(Records from a data source)
--
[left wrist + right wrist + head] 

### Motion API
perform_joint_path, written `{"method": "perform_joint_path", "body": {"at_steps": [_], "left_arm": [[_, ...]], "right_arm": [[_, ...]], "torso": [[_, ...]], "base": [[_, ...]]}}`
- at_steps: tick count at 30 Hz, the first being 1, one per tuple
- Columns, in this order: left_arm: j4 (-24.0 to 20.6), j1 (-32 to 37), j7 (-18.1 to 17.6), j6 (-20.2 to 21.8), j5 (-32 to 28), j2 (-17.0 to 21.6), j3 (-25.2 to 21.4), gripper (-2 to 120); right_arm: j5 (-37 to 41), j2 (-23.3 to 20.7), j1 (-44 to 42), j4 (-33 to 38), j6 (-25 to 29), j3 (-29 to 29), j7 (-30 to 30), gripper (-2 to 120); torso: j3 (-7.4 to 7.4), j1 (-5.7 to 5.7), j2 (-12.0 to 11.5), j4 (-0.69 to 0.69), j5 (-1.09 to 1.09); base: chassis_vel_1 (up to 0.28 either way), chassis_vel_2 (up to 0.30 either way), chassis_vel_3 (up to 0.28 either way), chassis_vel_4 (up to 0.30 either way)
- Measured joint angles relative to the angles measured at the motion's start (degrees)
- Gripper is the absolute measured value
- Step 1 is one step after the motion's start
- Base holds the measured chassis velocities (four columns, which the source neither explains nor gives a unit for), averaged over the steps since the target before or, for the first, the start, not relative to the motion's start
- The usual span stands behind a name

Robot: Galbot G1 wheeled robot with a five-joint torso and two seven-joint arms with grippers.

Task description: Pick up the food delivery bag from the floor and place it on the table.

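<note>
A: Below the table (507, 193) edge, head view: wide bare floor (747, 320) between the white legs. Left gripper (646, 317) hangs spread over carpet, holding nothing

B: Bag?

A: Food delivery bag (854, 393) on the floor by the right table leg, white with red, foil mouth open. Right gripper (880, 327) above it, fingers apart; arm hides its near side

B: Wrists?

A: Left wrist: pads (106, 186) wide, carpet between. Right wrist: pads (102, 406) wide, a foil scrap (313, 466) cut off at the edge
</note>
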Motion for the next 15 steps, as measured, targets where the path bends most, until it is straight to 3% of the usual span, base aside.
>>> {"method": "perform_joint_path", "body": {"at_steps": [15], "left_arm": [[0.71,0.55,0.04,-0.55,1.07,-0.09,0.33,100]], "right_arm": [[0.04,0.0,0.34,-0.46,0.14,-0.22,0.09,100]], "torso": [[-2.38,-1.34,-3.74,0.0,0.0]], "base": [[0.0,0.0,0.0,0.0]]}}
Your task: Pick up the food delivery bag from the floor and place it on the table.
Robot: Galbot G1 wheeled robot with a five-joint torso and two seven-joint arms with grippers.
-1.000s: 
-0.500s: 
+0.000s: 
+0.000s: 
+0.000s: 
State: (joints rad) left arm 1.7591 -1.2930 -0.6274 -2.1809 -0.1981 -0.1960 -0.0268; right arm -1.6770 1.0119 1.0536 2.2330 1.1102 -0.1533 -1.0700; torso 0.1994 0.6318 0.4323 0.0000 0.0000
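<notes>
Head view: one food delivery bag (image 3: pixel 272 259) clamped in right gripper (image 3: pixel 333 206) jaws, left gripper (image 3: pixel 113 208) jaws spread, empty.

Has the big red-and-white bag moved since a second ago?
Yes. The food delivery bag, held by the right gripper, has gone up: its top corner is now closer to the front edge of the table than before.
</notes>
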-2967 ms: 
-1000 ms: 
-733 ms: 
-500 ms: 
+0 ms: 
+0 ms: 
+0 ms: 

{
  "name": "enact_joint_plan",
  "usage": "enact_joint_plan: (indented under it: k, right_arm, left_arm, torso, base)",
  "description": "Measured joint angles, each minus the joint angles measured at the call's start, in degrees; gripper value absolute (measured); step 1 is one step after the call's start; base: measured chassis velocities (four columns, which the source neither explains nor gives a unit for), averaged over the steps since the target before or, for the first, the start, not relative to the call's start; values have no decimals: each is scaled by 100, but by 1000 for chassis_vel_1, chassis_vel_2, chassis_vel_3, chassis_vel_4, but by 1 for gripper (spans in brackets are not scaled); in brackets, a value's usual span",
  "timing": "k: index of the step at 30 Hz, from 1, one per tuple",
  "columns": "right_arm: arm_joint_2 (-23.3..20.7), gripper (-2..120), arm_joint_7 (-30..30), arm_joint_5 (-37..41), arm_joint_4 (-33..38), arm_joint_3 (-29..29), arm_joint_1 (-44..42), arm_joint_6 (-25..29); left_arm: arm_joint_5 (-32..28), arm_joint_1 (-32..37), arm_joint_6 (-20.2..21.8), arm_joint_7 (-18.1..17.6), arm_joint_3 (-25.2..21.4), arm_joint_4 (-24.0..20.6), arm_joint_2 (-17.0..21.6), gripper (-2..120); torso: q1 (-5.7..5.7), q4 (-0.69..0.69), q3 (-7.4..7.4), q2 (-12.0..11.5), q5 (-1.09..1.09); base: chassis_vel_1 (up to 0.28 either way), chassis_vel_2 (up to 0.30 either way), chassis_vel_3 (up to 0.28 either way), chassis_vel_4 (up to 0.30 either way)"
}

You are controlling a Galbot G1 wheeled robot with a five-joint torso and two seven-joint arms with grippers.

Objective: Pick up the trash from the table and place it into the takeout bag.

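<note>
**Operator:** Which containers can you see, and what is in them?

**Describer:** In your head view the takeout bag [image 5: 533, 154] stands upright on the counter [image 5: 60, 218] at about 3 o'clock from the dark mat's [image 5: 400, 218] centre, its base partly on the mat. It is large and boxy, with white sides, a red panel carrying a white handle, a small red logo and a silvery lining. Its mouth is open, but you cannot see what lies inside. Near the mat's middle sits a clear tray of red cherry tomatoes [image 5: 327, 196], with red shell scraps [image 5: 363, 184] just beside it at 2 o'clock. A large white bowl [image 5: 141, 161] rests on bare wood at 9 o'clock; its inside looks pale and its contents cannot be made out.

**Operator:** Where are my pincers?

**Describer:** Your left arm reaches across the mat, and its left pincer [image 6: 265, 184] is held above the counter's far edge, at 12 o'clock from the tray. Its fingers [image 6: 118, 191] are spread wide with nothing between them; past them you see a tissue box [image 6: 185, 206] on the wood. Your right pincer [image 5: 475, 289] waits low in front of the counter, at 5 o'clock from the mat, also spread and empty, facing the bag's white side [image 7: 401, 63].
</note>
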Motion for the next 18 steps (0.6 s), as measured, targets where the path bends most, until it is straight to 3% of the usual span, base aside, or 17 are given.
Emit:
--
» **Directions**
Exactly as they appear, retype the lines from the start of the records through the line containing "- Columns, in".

» **Response to the exercise**
[left wrist + right wrist + head] 

### Motion API
perform_joint_path, written `{"method": "perform_joint_path", "body": {"at_steps": [_], "left_arm": [[_, ...]], "right_arm": [[_, ...]], "torso": [[_, ...]], "base": [[_, ...]]}}`
- at_steps: tick count at 30 Hz, the first being 1, one per tuple
- Columns, in this order: left_arm: j4 (-24.0 to 20.6), j1 (-32 to 37), j7 (-18.1 to 17.6), j6 (-20.2 to 21.8), j5 (-32 to 28), j2 (-17.0 to 21.6), j3 (-25.2 to 21.4), gripper (-2 to 120); right_arm: j5 (-37 to 41), j2 (-23.3 to 20.7), j1 (-44 to 42), j4 (-33 to 38), j6 (-25 to 29), j3 (-29 to 29), j7 (-30 to 30), gripper (-2 to 120); torso: j3 (-7.4 to 7.4), j1 (-5.7 to 5.7), j2 (-12.0 to 11.5), j4 (-0.69 to 0.69), j5 (-1.09 to 1.09); base: chassis_vel_1 (up to 0.28 either way), chassis_vel_2 (up to 0.30 either way), chassis_vel_3 (up to 0.28 either way), chassis_vel_4 (up to 0.30 either way)

No part of the exercise is left unanswered.